A PROPRIEDADE INTELECTUAL APLICADA NO ARROZ, MILHO E SOJA

Recentemente, o CIB publicou uma pesquisa que demonstra a importância da propriedade intelectual nos cultivos de arroz, milho e soja. O relatório divulgado contém exemplos de soluções patenteadas que ajudaram no aumento da produtividade desses alimentos. Confira algumas:

Como driblar a inundação nos campos de arroz?

Pesquisadores da universidade da Califórnia-Davis encontraram a resposta. Eles desenvolveram alguns tipos híbridos de arroz que conseguem sobreviver por mais de 15 dias em lavouras completamente alagadas. Um avanço e tanto que favorece, em especial, os agricultores que cultivam o grão em regiões do planeta castigadas pelas enchentes. A partir da proteção da propriedade intelectual dessas novas espécies, a universidade pôde dividir parte dos lucros obtidos na comercialização com países em desenvolvimento.

É possível cultivar o milho com eficiência em um clima extremamente seco?

Até pouco tempo atrás, a resposta seria não. Devido à seca e às imprevisíveis condições meteorológicas, as safras nos países africanos chegam a render oito vezes menos do que em outros lugares do mundo. Porém, o projeto WEMA (a tradução da sigla seria “Milho com Eficiência Hídrica para a África”) quer mudar essa história com o uso de milhos convencionais e transgênicos tolerantes à falta d’água. Nesse caso, a proteção da propriedade intelectual permite que a iniciativa ajude quem mais precisa: o pequeno agricultor.

Existe algum tipo de soja resistente a doenças?

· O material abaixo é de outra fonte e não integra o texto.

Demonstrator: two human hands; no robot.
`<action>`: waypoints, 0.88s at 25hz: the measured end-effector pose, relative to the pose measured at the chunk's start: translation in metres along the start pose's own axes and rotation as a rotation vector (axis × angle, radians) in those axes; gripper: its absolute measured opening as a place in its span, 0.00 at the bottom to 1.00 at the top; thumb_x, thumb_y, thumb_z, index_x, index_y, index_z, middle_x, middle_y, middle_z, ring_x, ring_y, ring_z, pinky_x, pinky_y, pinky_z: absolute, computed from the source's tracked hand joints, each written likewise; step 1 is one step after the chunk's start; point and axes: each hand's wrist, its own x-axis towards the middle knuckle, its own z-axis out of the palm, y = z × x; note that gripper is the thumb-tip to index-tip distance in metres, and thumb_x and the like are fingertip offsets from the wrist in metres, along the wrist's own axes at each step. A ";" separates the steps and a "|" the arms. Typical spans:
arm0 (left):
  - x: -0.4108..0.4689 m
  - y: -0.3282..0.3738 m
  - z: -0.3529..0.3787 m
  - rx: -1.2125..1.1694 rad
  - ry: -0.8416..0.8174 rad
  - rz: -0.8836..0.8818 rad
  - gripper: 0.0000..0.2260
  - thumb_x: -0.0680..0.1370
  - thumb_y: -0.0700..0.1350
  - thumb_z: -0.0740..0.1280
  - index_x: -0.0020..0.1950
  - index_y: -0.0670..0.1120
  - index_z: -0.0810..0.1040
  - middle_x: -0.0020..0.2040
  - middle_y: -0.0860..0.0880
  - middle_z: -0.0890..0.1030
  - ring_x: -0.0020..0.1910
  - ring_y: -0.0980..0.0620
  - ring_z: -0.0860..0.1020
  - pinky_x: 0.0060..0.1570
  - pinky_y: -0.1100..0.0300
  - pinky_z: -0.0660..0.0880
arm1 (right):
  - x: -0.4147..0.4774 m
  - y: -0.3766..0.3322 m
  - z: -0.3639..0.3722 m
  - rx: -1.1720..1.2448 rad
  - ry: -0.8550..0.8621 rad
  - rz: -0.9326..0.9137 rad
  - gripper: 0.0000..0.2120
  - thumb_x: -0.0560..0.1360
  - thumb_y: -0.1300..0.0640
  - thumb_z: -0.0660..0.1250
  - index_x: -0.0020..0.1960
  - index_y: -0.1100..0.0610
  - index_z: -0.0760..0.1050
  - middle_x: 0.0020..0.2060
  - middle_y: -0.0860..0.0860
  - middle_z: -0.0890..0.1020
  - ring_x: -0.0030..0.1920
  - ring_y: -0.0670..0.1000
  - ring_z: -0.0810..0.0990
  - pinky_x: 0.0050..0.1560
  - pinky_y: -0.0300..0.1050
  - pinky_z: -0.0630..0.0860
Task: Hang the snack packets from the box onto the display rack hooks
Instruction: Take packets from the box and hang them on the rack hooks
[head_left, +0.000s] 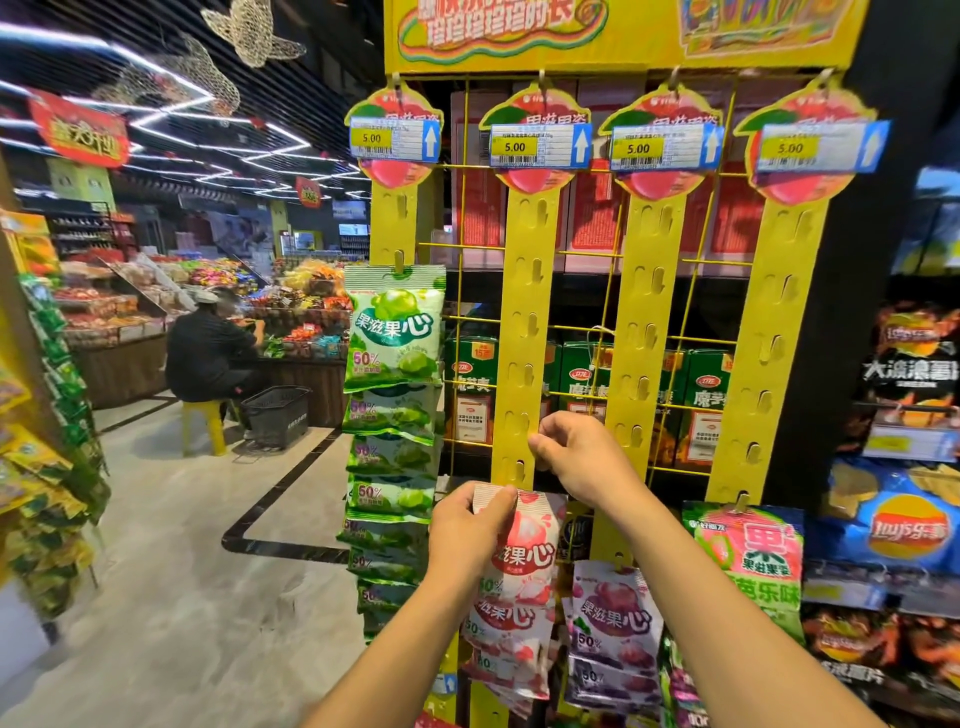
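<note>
Aisle: a supermarket floor of pale polished tile runs off to your left, and the yellow display rack (649, 52) stands straight ahead.
Landmark: the second strip (527, 291) from the left on that rack, bare for most of its height.
Left hand (467, 530): at the foot of the bare stretch, on the strip's left side, with fingers and thumb curled round the top left corner of a pink packet (532, 551).
Right hand (582, 457): just right of the strip and higher than your left, thumb and forefinger pinching the strip's right edge.
Packet position: held flat against the strip, long axis upright and in line with it, top edge uppermost.
Key relation: the nearest free hook tab (514, 470) sits just above the packet's top edge, so I judge the move to be a short lift and a push on by your left hand while your right steadies the strip.
Already hung: more pink packets (509, 639) lower on the same strip, green packets (395, 332) on the strip to its left, and purple packets (613, 613) low to its right.
Box: not in view.
</note>
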 end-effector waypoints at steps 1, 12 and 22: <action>0.001 0.000 0.001 0.017 0.010 0.006 0.08 0.80 0.50 0.73 0.47 0.46 0.85 0.41 0.47 0.88 0.43 0.46 0.87 0.48 0.42 0.85 | 0.000 0.000 0.000 -0.001 -0.003 -0.002 0.07 0.80 0.51 0.67 0.44 0.48 0.76 0.41 0.47 0.82 0.44 0.48 0.80 0.44 0.47 0.78; 0.004 -0.009 0.005 0.086 0.049 -0.009 0.10 0.78 0.51 0.76 0.44 0.46 0.85 0.38 0.49 0.88 0.40 0.50 0.87 0.44 0.45 0.84 | -0.001 0.004 -0.002 0.077 0.002 0.006 0.09 0.81 0.52 0.67 0.42 0.48 0.76 0.38 0.48 0.83 0.42 0.51 0.82 0.48 0.53 0.81; -0.003 -0.009 0.001 0.078 0.040 0.092 0.09 0.79 0.51 0.74 0.43 0.47 0.84 0.38 0.48 0.87 0.37 0.53 0.84 0.38 0.53 0.79 | -0.002 0.001 0.000 0.068 -0.050 0.009 0.07 0.80 0.50 0.67 0.43 0.48 0.75 0.39 0.48 0.82 0.44 0.51 0.83 0.47 0.51 0.81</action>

Sim. Aliás, já existem até mais de um tipo. Um grupo de cientistas conseguiu desenvolver cultivares de soja resistentes ao nematoide de cisto, um parasita que destrói lavouras no mundo todo – e que é considerado um dos piores inimigos da sojicultora. A propriedade intelectual garante que os pesquisadores que se especializaram no assunto tenham recursos financeiros para, constantemente, evoluir a tecnologia. Apesar dos resultados serem positivos, muitos estudos ainda precisam ser feitos para aumentar ainda mais a efetividade do produto.